#### [Task statement]
From the listing below, retype exactly the line holding "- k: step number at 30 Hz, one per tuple", the line holding "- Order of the", and the lines between them; skip everything else.

#### [Dataset extract]

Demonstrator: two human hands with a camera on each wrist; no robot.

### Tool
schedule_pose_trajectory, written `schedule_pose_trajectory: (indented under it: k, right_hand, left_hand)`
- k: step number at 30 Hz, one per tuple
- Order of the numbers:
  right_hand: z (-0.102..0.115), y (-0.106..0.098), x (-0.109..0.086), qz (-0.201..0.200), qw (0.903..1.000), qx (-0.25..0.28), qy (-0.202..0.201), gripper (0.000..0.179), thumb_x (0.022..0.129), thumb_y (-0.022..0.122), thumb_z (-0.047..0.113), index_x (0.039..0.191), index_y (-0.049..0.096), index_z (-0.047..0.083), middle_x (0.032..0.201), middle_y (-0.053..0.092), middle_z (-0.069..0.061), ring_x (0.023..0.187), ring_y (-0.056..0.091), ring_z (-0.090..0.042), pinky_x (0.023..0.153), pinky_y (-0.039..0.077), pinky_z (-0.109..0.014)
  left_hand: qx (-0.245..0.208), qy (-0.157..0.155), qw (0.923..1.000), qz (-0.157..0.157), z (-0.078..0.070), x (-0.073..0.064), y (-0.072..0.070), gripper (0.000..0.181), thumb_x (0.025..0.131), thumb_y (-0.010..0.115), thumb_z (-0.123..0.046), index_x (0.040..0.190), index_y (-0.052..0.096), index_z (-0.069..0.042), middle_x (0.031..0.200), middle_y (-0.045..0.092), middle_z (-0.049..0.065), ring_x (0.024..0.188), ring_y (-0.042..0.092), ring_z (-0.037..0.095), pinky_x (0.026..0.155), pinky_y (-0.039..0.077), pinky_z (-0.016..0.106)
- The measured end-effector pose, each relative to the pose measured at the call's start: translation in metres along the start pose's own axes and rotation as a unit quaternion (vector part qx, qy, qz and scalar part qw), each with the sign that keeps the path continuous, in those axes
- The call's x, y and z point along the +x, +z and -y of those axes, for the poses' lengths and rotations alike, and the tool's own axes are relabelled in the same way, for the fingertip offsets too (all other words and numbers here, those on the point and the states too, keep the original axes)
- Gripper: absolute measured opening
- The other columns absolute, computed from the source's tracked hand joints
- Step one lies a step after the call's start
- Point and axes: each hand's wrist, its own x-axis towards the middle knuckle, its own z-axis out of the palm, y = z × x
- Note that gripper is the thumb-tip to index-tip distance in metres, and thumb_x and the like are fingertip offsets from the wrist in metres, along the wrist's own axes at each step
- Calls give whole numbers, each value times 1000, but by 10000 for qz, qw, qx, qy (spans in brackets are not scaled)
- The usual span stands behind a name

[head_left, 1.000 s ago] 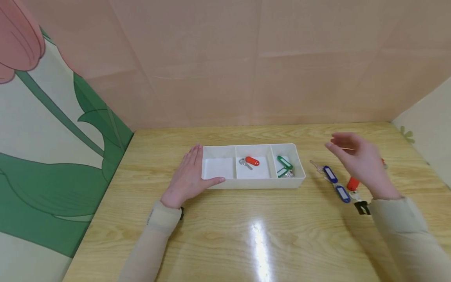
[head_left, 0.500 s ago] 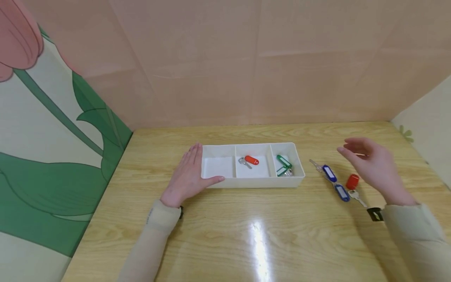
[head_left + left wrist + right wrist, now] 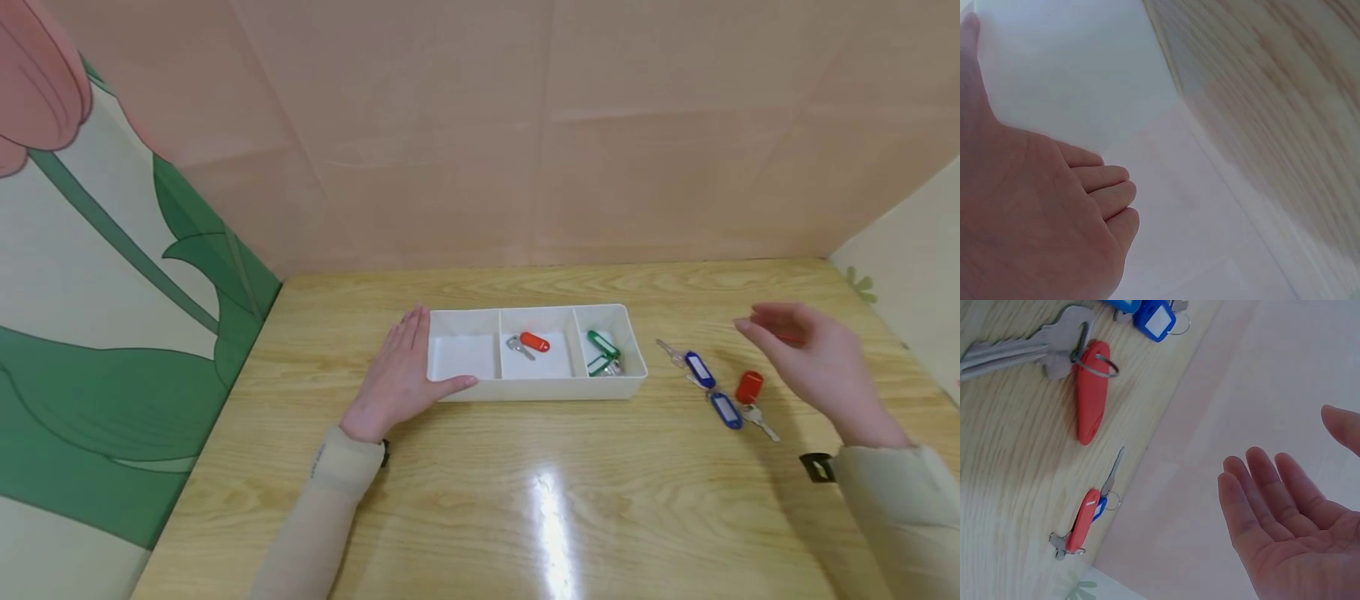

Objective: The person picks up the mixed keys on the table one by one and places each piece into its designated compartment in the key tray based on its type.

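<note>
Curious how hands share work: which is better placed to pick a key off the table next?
Probably the right hand: empty and near the red key tag. The left hand rests against the white tray, farther from it.

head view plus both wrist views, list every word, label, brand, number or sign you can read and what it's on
None can be read in any view.
Left sleeve cuff: a small dark marking, too small to read.
Blue key tags: white label panels, no legible writing.
Green key tags: pale label panels, too small to read.
White tray: no lettering visible.
</note>
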Motion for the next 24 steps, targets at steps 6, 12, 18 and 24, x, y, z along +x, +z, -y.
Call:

#### [Your solution]
- k: step number at 30 Hz, one per tuple
- Order of the numbers:

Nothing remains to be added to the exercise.